Stałam tak w bezruchu do czasu, aż się uspokoił.

Odchylił głowę i spojrzał na mnie.

-Dziekuję T/I.. - wyszeptał.

Uśmiechnęłam się najszerzej jak umiałam.

-Już wszystko w porządku?

-Tak - odpowiedział i z uśmiechem na twarzy nagle mnie podniósł do góry.

-Co robisz? - zapytałam zaskoczona.

-Nic takiego - przeniósł mnie do sypialni i położył się razem na łóżku.

-Wszystko dobrze, Chim..? - zapytałam, kiedy już leżeliśmy twarzą w twarz.

-Tak po prostu chciałem się przytulić.. - wtulił się we mnie.

-Myślę, że ten misiek nie jest mi potrzebny.. - stwierdziłam po chwili.

Zadarł głowę do góry i patrzył na mnie niezrozumiale.

-Bo mam tutaj lepszego żywego - roześmiałam się.

Zamknęłam oczy i powoli zasnęłam. Miałam nadzieję, że te przytulanie mu pomoże. Nie lubię patrzeć, gdy jest smutny, albo płacze. To do niego nie pasuje.

--------------------

Przebudziłam się, była noc,ale światło nadal się świeciło. Spojrzałam w dół, gdzie znajdowała się głowa Jimina. Miał wciąż otwarte oczy, chyba w ogóle nie spał. Ciągle o czymś myśli.

-Chim.. - szepnęłam. Poruszył głową - Co się stało? - podniosłam się do siadu, a on zrobił to samo. Znowu jego cała twarz była we łzach - Jimin.. - jęknęłam.

-Wszystko dobrze.. - położył głowę na moich udach.

-Dlaczego płaczesz? - zaczęłam głaskać go po włosach.

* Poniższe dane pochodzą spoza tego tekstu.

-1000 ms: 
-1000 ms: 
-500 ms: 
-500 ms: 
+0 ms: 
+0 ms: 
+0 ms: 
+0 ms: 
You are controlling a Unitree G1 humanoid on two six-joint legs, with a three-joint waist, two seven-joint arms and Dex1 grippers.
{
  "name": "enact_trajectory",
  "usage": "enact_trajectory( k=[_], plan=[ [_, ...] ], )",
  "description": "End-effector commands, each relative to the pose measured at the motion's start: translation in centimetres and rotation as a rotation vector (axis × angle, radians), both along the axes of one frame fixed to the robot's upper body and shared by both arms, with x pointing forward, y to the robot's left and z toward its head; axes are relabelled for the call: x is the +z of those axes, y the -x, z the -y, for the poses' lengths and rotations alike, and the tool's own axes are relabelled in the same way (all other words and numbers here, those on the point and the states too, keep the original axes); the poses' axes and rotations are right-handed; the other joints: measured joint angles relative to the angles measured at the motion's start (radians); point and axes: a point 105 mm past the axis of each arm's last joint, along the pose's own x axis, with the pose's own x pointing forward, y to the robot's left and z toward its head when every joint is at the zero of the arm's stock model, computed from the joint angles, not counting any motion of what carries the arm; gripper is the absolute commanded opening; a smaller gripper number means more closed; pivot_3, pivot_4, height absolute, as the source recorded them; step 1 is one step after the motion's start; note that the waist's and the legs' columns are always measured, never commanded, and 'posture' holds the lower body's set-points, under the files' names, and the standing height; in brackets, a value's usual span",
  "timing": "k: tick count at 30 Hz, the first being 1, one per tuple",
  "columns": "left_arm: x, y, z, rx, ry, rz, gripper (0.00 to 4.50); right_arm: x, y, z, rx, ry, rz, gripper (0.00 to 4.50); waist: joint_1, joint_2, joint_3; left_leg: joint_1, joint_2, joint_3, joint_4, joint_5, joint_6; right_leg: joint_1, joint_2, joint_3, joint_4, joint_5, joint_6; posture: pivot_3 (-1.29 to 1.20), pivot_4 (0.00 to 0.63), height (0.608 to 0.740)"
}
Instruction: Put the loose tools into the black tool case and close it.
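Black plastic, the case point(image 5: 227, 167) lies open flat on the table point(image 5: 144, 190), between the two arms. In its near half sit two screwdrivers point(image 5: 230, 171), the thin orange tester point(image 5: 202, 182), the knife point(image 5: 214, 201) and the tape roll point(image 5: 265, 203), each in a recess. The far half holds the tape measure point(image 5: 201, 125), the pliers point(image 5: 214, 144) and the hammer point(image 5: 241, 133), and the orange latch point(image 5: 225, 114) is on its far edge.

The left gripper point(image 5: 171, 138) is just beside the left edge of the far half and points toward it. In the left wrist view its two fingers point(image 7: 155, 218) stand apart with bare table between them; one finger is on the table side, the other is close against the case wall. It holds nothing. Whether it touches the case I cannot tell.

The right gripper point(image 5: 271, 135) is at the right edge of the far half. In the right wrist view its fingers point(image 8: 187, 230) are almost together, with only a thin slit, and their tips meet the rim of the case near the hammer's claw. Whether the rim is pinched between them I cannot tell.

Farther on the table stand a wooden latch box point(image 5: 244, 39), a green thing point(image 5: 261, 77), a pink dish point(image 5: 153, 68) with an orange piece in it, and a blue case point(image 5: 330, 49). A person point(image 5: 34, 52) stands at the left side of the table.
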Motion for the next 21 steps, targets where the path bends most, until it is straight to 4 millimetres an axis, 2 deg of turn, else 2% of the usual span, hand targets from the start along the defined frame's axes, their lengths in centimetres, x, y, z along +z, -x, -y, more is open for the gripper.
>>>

-Po prostu.. - zaczął i przerwał.

-Po prostu..? - powtórzyłam.

-Boję się..

-Czego..?

-O ciebie.. - dokończył

-O mnie? Ze mną wszystko w porządku. Nie musisz się o mnie bać.

-Nie chodzi o to...

-To o co?

Zamilkł. Nie rozumiem dlaczego wciąż to powtarza. Dlaczego się o mnie boi?

-Chim..

-Przepraszam...

-Dlaczego to mówisz..? Dlaczego przepraszasz? Nie jestem na ciebie zła. Nie zrobiłeś nic złego. Otrzyj swoje łzy. Martwię się o ciebie..

-Naprawdę..? - mówił zrezygnowany.

-Tak - schyliłam się i pocałowałam w policzek - nie ma drugiego takiego jak ty - szepnęłam.

-Nie zasługuje na ciebie..

-Jeżeli ty nie zasługujesz na mnie, to ja na ciebie też nie zasługuje.

-T/I.. dlaczego to ty podbiłaś moje serce..

-No w sumie to nie wiem. Tak jakoś sobie istnieje i ciebie spotkałam - powiedziałam sarkastycznie. Chciałam, żeby mu się poprawił humor.

Roześmiał się na głos, a moje serce od razu urosło w siłę.

-Jesteś nie doceniana.

-Co?

-Czemu cały świat patrzy na mnie, a nie na ciebie. Ty masz więcej do zaoferowania.

-Bo ja nie jestem tobą. Jesteś sobą i swoją osobą potrafisz rozkochać miliony ludzi. Masz szczęście i powinieneś je wykorzystać.

-Nie mam szczęścia tylko do miłości..

-Jestem złą kandydatką? - zaśmiałam się.

-Nie o to mi chodziło. Jesteś najlepszą ze wszystkich.

-O ty! - zaczęłam łaskotać go po brzuchu, a on się skulił że śmiechu - A ty nie powinieneś iść już spać? Masz jutro ciężki dzień, a nie wiem nawet która godzina.

-Zobaczymy się jutro?

-Oczywiście.

-Przyjdę po ciebie rano. Tylko uspokój koleżankę. Chyba że..

-Chyba że..?

-Zostaniesz ze mną? Na noc? Nie chcę być sam..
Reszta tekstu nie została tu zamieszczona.